Best use of chat screens.

Examples:

  • Are you legally authorized to work in [country]?
  • Are you able to work [shift/hours]?
  • When could you start?
  • Are you comfortable with [pay range / contract type]? (Or what are your salary requirements?)
  • Do you have experience with [required tool/system]?

Why they work: Clear answers, no interpretation required.

 

2️⃣ Role understanding and intent (strong fit)

These surface seriousness and alignment.

Examples:

  • What interests you about this role?
  • What do you think success looks like in the first 90 days?
  • Why are you looking for a new role right now?

What to evaluate:

  • Specificity vs. generic responses
  • Alignment with the actual job (not just company brand)
  • Basic communication clarity
 

3️⃣ Lightweight skills and scenario questions (good fit)

Keep these simple and realistic, not trick questions.

Examples:

  • A customer is upset about a delayed order. What would you do first?
  • You receive unclear instructions from a manager—how do you proceed?
  • How have you used [tool/process] in a previous role?

Best practices:

  • One scenario per skill
  • No “gotchas”
  • Score on structure and reasoning, not perfection
 

4️⃣ Availability, constraints, and preferences (excellent fit)

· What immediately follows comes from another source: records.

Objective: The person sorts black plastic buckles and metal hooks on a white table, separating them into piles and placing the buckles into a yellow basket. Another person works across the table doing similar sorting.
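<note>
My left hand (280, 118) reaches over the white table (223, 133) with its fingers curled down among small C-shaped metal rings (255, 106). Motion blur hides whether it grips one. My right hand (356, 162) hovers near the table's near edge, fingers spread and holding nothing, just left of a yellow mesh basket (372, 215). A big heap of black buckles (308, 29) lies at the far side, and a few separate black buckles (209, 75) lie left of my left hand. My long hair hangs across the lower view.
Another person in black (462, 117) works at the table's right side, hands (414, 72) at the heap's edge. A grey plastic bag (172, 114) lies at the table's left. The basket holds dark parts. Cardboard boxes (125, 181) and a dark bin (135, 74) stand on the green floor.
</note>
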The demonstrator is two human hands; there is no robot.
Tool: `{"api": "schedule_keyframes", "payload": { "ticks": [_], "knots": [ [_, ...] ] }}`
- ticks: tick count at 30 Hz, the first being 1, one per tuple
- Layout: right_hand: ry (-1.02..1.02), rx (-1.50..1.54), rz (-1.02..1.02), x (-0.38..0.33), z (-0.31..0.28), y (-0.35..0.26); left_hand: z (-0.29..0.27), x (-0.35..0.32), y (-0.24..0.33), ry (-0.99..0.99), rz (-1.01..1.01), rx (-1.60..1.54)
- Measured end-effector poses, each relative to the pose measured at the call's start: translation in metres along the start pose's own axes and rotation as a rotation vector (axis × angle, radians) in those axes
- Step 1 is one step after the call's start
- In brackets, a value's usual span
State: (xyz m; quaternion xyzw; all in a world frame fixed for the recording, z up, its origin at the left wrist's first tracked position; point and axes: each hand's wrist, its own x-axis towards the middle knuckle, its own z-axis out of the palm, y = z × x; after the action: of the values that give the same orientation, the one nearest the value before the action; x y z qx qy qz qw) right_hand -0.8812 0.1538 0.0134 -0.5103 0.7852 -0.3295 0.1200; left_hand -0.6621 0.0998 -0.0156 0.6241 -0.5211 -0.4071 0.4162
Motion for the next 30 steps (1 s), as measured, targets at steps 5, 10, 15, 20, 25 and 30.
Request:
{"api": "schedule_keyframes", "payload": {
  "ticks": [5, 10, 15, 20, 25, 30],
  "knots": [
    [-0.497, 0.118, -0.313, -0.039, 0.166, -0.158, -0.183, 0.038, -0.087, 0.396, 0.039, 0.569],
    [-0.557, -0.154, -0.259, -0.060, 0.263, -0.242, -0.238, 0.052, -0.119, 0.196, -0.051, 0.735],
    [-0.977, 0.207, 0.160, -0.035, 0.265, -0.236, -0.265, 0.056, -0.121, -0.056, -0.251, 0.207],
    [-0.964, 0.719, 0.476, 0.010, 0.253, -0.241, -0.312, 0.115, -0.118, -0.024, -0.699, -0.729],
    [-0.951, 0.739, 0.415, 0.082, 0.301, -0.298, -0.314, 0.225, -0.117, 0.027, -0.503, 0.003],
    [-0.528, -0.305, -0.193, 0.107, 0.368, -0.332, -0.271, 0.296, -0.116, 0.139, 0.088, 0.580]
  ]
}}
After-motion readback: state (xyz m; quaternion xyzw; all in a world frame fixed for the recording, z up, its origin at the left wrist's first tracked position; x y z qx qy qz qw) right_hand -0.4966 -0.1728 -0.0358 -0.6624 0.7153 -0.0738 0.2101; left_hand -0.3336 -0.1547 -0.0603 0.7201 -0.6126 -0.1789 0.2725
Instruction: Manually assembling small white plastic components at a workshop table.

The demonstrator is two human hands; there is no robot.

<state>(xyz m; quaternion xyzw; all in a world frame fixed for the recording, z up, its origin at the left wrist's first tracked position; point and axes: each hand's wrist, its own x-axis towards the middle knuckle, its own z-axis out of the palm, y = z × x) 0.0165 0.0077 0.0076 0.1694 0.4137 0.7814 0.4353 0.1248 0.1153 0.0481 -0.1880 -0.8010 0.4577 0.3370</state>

Often overlooked, but high ROI.

Examples:

  • What hours are you available to work?
  • Are you open to weekend or evening shifts?
  • Do you have any upcoming commitments we should be aware of?

Why they work: Prevents late-stage drop-off.

What not to ask in AI chat screens

Avoid:

  • Deep technical questions
  • Complex multi-step case studies
  • Culture-fit “vibes” questions
  • Highly subjective leadership or conflict narratives
  • Questions requiring long storytelling or portfolio review

Why? These kinds of questions take a lot of typing and time, so they decrease the completion rate. They can also introduce confusion rather than clarity for candidates and hiring managers alike.